• **Work order**:
From the listing below, return every line with the string "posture" in it.

::: Given material :::

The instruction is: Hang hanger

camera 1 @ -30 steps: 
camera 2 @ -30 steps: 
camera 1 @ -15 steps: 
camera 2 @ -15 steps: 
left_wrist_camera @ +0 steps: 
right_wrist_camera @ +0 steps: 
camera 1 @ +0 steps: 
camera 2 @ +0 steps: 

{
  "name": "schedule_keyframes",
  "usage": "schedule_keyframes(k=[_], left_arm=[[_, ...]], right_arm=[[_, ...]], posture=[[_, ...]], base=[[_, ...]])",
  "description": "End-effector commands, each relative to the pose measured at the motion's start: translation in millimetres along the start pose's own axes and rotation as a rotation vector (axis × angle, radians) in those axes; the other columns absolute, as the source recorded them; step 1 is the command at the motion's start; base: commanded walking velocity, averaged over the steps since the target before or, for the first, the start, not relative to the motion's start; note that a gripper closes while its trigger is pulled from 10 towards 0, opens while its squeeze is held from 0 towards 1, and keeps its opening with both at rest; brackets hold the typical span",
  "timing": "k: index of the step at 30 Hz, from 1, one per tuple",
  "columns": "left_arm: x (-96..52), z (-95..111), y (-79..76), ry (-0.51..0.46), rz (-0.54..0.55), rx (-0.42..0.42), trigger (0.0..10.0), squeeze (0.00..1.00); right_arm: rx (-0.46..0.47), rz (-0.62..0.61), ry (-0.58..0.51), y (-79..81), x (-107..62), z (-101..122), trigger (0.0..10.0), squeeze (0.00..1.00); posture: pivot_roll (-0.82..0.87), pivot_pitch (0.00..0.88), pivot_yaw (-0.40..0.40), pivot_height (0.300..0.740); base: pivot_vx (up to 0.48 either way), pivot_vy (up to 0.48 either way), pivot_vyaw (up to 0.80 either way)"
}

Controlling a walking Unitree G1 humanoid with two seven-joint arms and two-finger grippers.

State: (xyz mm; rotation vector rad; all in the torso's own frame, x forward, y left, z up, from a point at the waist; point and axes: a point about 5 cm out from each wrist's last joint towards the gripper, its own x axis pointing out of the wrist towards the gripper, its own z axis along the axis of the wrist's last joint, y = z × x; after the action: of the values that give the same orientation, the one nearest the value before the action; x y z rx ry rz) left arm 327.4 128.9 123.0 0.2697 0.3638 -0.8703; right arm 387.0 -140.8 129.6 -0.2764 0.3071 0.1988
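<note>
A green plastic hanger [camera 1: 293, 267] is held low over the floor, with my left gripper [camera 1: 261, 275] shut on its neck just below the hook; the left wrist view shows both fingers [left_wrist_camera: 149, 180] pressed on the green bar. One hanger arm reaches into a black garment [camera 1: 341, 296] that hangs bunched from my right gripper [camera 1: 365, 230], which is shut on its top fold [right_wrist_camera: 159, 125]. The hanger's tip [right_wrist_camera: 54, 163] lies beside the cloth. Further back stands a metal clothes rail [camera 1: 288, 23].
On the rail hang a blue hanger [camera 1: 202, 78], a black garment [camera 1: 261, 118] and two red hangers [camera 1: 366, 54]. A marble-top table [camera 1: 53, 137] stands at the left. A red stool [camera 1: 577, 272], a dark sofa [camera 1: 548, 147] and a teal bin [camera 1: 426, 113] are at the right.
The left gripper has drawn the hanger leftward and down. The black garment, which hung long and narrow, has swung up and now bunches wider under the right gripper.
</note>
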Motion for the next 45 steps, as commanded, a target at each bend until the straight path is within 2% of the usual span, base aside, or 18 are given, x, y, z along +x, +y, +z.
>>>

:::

• **Solution**:
  "usage": "schedule_keyframes(k=[_], left_arm=[[_, ...]], right_arm=[[_, ...]], posture=[[_, ...]], base=[[_, ...]])",
  "columns": "left_arm: x (-96..52), z (-95..111), y (-79..76), ry (-0.51..0.46), rz (-0.54..0.55), rx (-0.42..0.42), trigger (0.0..10.0), squeeze (0.00..1.00); right_arm: rx (-0.46..0.47), rz (-0.62..0.61), ry (-0.58..0.51), y (-79..81), x (-107..62), z (-101..122), trigger (0.0..10.0), squeeze (0.00..1.00); posture: pivot_roll (-0.82..0.87), pivot_pitch (0.00..0.88), pivot_yaw (-0.40..0.40), pivot_height (0.300..0.740); base: pivot_vx (up to 0.48 either way), pivot_vy (up to 0.48 either way), pivot_vyaw (up to 0.80 either way)"

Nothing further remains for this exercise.